Ces intégristes sont-ils représentatifs d’une certaine sensibilité au sein du monde catholique français ou sont-ils un groupe ultra-minoritaire ?
C’est un courant très marginal, qui représente en France quelques dizaines de milliers de personnes. L’explication sociologique de cet intégrisme se trouve non pas dans le fait que la France soit christianophobe, mais plutôt de plus en plus indifférente aux religions. Il y a trente ans, 70% des Français se déclaraient catholiques. Aujourd’hui, ils sont 42%. Cela signifie que de plus en plus de gens se désintéressent simplement de la religion. C’est ce que ne supportent pas les intégristes, qui ont l’impression qu’il y a un effondrement de la France chrétienne, de la France de Clovis, de Louis XIII qui consacrait la France à la Vierge Marie, et vivent dans la nostalgie de cette France "éternellement catholique". Devant cette majorité de Français qui désormais n’est plus catholique et encore moins pratiquante, les intégristes ont un espèce de sursaut assez violent et assez désespéré.

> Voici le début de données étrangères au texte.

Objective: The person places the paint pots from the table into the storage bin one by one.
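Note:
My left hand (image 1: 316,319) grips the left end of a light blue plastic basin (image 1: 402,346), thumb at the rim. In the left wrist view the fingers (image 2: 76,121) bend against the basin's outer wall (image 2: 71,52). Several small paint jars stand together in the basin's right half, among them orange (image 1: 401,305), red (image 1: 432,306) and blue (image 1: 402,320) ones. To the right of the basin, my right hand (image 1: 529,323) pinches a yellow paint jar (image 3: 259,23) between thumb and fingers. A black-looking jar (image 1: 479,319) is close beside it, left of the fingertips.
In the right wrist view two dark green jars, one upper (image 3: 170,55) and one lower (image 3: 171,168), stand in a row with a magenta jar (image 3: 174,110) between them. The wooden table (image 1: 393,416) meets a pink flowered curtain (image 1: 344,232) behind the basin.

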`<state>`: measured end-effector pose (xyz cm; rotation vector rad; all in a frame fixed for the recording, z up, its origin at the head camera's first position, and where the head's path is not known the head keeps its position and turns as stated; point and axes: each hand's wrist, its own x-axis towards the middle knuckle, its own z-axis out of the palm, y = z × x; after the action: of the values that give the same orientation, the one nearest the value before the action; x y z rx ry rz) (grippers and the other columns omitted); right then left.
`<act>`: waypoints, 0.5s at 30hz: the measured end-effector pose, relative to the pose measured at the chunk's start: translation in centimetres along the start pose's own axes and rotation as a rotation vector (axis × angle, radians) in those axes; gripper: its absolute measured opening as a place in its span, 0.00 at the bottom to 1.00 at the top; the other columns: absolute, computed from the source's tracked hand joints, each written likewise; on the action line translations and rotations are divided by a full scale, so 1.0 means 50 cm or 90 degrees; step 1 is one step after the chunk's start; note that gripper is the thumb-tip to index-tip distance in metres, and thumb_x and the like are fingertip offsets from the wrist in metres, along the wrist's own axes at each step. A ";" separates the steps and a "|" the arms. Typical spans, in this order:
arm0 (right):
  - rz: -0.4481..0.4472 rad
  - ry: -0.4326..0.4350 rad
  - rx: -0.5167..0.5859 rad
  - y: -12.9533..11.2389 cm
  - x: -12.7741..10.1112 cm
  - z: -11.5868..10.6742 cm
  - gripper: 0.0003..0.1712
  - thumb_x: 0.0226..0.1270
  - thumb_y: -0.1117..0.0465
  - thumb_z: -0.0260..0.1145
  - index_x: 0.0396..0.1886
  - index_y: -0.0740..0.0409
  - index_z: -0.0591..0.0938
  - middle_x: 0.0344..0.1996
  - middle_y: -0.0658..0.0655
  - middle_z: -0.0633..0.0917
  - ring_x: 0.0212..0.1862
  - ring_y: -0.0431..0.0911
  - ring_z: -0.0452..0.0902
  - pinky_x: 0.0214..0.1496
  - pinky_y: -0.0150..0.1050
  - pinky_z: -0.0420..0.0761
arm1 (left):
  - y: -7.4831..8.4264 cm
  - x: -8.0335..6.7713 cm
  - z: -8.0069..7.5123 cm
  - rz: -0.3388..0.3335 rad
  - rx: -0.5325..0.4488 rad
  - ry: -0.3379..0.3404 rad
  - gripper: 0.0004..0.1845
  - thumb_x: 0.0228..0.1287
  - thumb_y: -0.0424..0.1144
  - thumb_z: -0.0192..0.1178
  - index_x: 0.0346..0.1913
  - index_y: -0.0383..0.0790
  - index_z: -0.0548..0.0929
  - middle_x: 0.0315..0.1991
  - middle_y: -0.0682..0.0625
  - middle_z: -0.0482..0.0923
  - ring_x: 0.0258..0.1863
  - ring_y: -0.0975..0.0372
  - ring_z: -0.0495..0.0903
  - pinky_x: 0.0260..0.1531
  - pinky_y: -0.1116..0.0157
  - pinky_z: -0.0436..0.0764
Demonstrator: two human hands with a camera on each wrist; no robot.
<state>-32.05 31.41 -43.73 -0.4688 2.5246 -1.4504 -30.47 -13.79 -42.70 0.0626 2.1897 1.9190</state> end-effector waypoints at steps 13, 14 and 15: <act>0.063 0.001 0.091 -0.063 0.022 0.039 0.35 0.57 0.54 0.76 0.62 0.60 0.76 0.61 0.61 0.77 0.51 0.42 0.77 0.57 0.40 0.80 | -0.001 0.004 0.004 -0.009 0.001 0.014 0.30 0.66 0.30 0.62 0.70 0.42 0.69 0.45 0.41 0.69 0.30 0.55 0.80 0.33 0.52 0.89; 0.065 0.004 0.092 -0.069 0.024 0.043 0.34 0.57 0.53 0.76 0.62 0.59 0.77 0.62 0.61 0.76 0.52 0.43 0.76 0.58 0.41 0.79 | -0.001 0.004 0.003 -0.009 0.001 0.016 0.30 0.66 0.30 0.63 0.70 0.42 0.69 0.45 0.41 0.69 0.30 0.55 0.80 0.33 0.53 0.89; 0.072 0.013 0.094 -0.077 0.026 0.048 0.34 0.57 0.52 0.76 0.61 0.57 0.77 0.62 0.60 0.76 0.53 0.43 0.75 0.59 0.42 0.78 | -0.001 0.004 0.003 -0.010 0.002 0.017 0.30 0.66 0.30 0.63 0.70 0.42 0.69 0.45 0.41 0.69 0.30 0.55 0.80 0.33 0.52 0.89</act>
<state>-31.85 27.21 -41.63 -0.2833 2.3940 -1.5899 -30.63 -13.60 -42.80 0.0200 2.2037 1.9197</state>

Les intégristes catholiques français sont-ils donc, à terme, voués à disparaître ?
La France a été l’une des terres où l’implantation du christianisme en général, du catholicisme en particulier, a été la plus forte, pendant près de quinze siècles. Cela laisse donc des traces profondes, et il existera toujours des nostalgiques de cette longue période où le pouvoir religieux et le pouvoir politique étaient étroitement liés et où la culture de tout un peuple était chrétienne. Il subsiste encore aujourd’hui quelques dizaine de milliers de familles chrétiennes qui sont très attachées à cette histoire, au passé "glorieux" de la France chrétienne, et qui ne parviennent pas à faire leur deuil de ce passé. Le fait est que nous sommes aujourd’hui dans une société qui devient majoritairement agnostique ou athée, avec un pluralisme religieux dans lequel le christianisme devient une religion comme les autres, avec en parallèle une progression de l’islam, et tout ça est insupportable aux yeux des intégristes catholiques.